## TASK DESCRIPTION:
Only lines with the string "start" should be returned from the data below.

[[ DATA BELOW, beginning ]]

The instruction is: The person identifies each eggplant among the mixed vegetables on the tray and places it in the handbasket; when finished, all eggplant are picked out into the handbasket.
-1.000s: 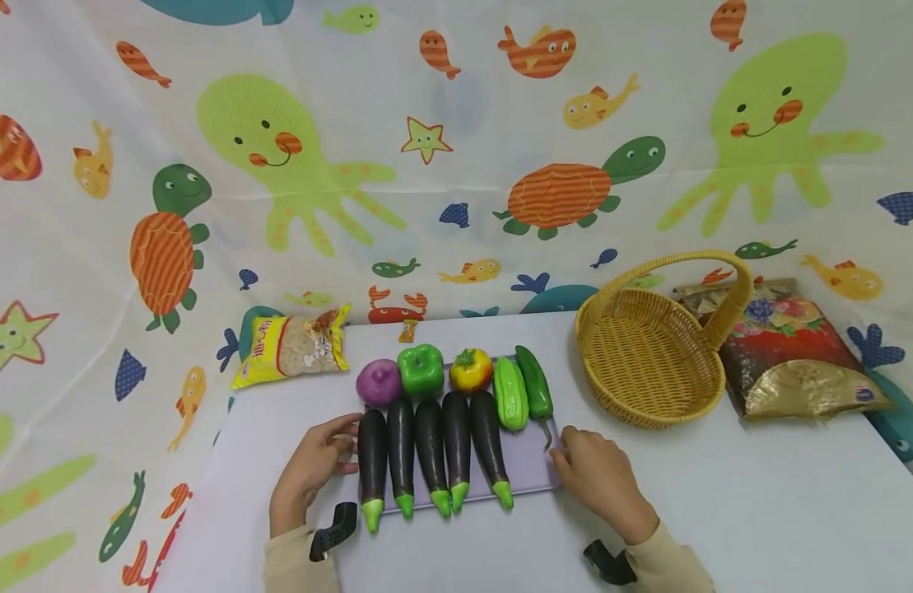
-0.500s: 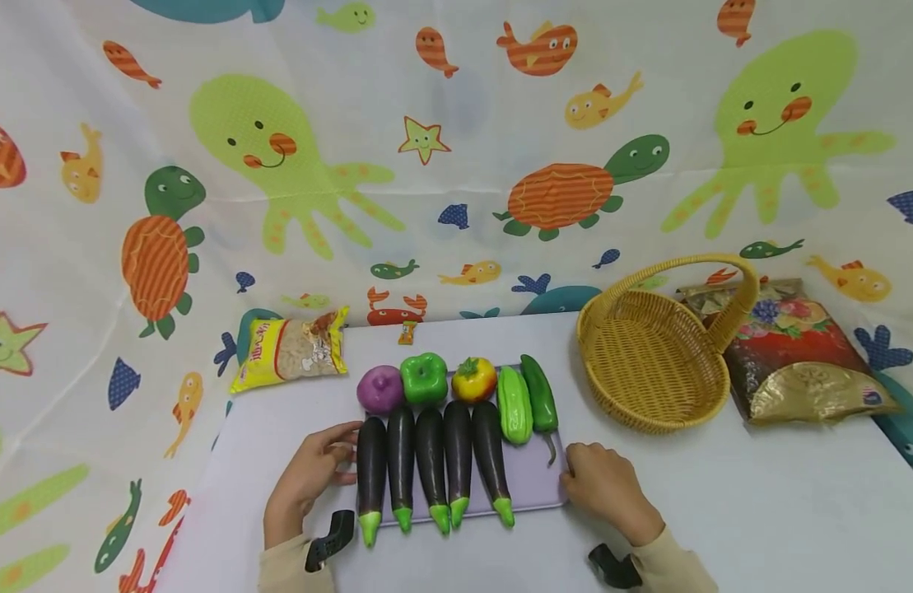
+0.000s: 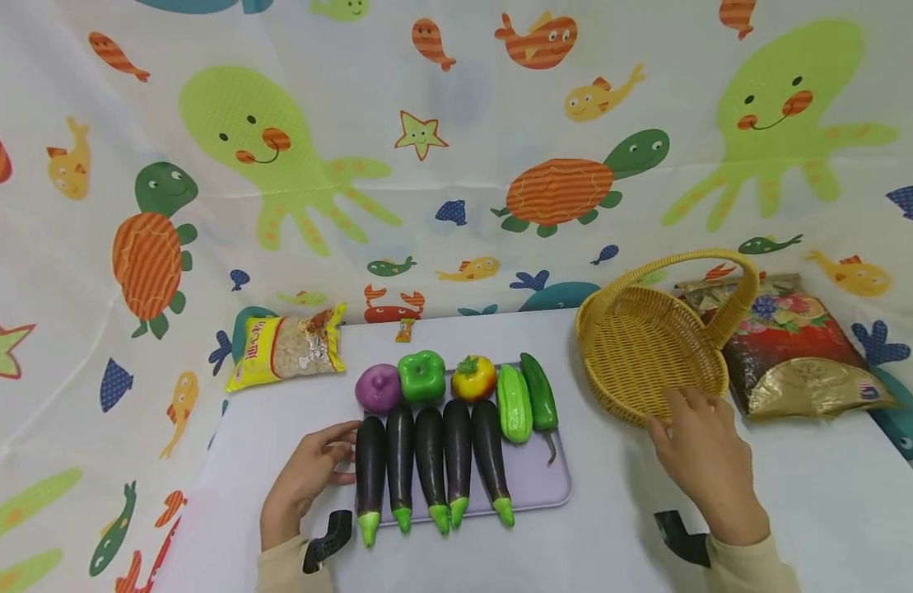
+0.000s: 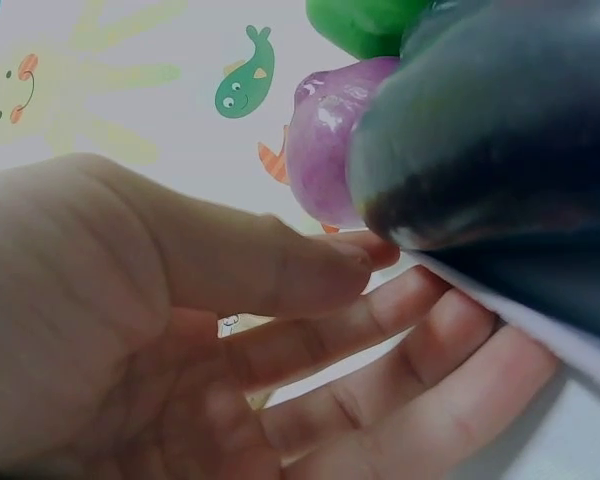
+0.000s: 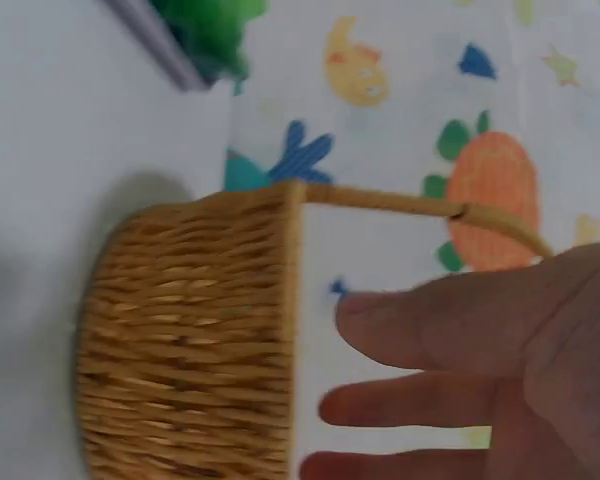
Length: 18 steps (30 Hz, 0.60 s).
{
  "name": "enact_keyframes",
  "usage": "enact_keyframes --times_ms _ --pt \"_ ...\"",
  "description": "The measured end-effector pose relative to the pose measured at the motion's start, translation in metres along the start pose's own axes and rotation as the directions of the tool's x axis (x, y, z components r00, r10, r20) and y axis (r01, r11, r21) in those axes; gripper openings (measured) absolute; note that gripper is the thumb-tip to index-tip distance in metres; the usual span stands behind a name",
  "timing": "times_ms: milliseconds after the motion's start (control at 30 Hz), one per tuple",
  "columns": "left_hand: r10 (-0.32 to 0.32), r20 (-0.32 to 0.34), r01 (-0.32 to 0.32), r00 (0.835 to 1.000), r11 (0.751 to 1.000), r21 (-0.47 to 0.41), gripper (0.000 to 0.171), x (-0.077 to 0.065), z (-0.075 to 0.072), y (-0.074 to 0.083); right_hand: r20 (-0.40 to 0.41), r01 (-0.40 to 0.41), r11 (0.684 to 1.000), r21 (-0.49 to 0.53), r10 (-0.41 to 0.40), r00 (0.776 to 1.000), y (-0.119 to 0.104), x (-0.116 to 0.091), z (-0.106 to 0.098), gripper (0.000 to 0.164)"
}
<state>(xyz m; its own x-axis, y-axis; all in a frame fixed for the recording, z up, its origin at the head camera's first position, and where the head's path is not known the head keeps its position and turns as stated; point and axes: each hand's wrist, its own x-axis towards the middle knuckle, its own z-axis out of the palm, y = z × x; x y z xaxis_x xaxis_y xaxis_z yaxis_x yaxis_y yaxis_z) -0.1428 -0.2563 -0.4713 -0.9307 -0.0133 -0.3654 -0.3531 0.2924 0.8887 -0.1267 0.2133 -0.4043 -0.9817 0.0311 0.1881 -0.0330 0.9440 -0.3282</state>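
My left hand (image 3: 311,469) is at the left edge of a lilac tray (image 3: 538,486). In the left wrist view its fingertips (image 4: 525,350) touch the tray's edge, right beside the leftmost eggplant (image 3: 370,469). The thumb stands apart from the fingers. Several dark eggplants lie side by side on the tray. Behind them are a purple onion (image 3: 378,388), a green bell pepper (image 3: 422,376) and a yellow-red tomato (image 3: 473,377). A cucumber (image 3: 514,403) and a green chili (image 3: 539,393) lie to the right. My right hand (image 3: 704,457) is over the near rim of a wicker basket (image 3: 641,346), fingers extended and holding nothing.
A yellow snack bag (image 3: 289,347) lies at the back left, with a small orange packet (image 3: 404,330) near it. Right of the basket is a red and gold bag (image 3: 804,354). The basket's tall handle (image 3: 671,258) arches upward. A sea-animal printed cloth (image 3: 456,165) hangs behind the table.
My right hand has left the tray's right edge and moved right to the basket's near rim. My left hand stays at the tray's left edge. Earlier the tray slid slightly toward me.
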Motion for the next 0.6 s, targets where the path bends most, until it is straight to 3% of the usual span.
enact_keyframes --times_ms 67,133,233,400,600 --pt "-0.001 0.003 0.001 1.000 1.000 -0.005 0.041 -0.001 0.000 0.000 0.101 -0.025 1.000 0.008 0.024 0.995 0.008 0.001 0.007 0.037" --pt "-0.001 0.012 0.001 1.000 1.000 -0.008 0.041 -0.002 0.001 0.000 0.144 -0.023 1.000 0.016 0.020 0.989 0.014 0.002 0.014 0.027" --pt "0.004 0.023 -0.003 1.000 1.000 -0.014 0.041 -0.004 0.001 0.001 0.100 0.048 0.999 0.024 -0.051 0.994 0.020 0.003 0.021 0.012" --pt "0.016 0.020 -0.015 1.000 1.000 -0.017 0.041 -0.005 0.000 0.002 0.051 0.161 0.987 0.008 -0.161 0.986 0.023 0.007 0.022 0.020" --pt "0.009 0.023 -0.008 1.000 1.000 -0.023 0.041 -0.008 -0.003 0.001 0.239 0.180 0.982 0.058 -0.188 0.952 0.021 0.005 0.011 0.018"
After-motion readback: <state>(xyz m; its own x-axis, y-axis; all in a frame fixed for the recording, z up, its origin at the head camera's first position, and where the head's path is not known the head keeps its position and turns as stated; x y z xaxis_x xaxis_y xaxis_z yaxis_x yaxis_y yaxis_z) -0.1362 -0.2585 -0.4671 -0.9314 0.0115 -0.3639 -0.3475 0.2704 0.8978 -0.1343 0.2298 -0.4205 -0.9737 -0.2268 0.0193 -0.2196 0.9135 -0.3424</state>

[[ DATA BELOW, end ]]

## TASK OUTPUT:
  "description": "The measured end-effector pose relative to the pose measured at the motion's start, translation in metres along the start pose's own axes and rotation as the directions of the tool's x axis (x, y, z components r00, r10, r20) and y axis (r01, r11, r21) in those axes; gripper openings (measured) absolute; note that gripper is the thumb-tip to index-tip distance in metres; the usual span stands behind a name",
  "timing": "times_ms: milliseconds after the motion's start (control at 30 Hz), one per tuple",

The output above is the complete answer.